## TASK
Return all the data below as it stands, minus the pictures.

## INFORMATION PROVIDED

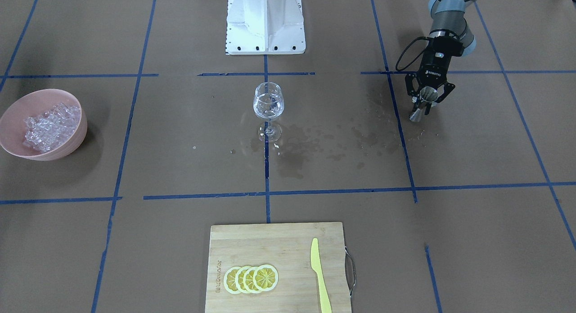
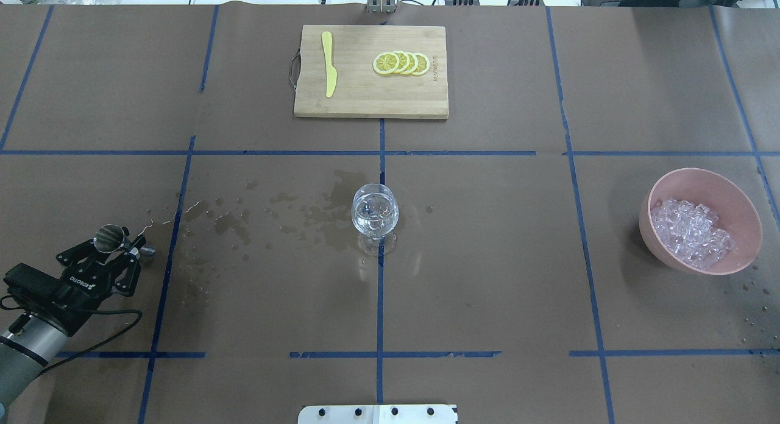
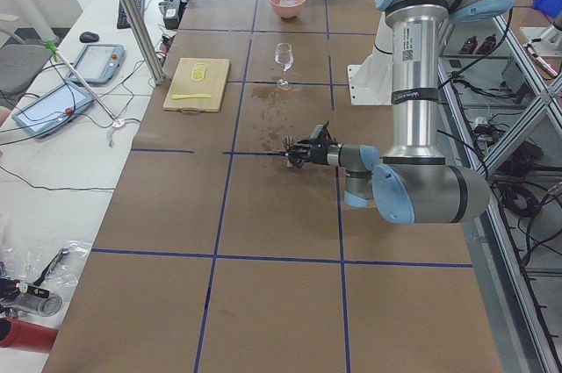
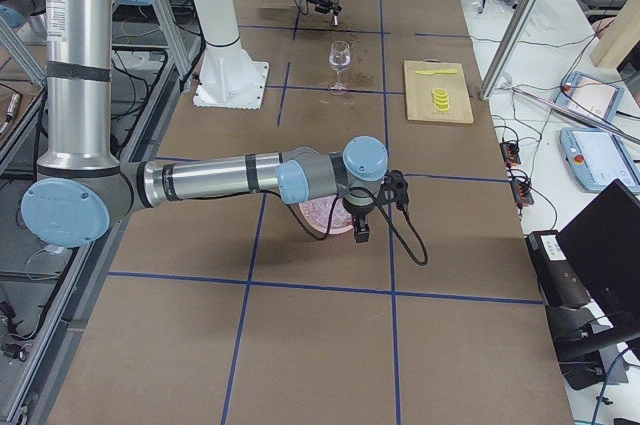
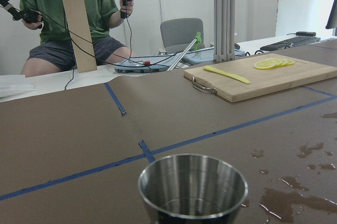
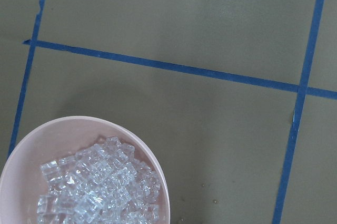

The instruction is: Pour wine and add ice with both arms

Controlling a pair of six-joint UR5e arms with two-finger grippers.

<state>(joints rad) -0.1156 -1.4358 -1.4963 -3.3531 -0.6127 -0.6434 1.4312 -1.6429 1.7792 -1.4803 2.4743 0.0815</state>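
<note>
At the left, the left arm [image 2: 36,326] is holding a small steel jigger [image 2: 111,237] in its jaws, which are clamping the cup at its waist, low over the tabletop [image 2: 487,272]. Whether its foot is touching cannot be told. The wrist view is showing the cup nearly empty. Further right, wet patches [image 2: 292,214] are lying across the brown paper, leading toward the stemmed glass [image 2: 375,212], which is standing upright at the middle and is holding clear liquid. So the pouring half is looking finished, and the ice half is now in hand.

At the far right, the ice [image 2: 691,232] is sitting heaped in the pink bowl [image 2: 647,198], well apart from the glass. The right arm [image 4: 220,177] is hanging over that bowl, its wrist camera looking straight down with the cubes at the lower left of its view. Its jaws are showing only from the side camera, so whether they are wide or narrow I cannot tell.

The next move is probably calling for the right arm to be centring over the heap and dropping into it, then closing on a cube. The pieces are small and slick-looking, so a firm, square pinch matters before the carry to the glass.
</note>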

## SOLVED PROBLEM
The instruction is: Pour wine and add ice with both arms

Controlling a pair of six-joint UR5e arms with two-finger grippers.

<state>(joints rad) -0.1156 -1.4358 -1.4963 -3.3531 -0.6127 -0.6434 1.4312 -1.6429 1.7792 -1.4803 2.4743 0.0815</state>
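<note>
At the left, the left arm [image 2: 36,326] is holding a small steel jigger [image 2: 111,237] in its jaws, which are clamping the cup at its waist, low over the tabletop [image 2: 487,272]. Whether its foot is touching cannot be told. The wrist view is showing the cup nearly empty. Further right, wet patches [image 2: 292,214] are lying across the brown paper, leading toward the stemmed glass [image 2: 375,212], which is standing upright at the middle and is holding clear liquid. So the pouring half is looking finished, and the ice half is now in hand.

At the far right, the ice [image 2: 691,232] is sitting heaped in the pink bowl [image 2: 647,198], well apart from the glass. The right arm [image 4: 220,177] is hanging over that bowl, its wrist camera looking straight down with the cubes at the lower left of its view. Its jaws are showing only from the side camera, so whether they are wide or narrow I cannot tell.

The next move is probably calling for the right arm to be centring over the heap and dropping into it, then closing on a cube. The pieces are small and slick-looking, so a firm, square pinch matters before the carry to the glass.
</note>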

There is nothing more to add to the answer.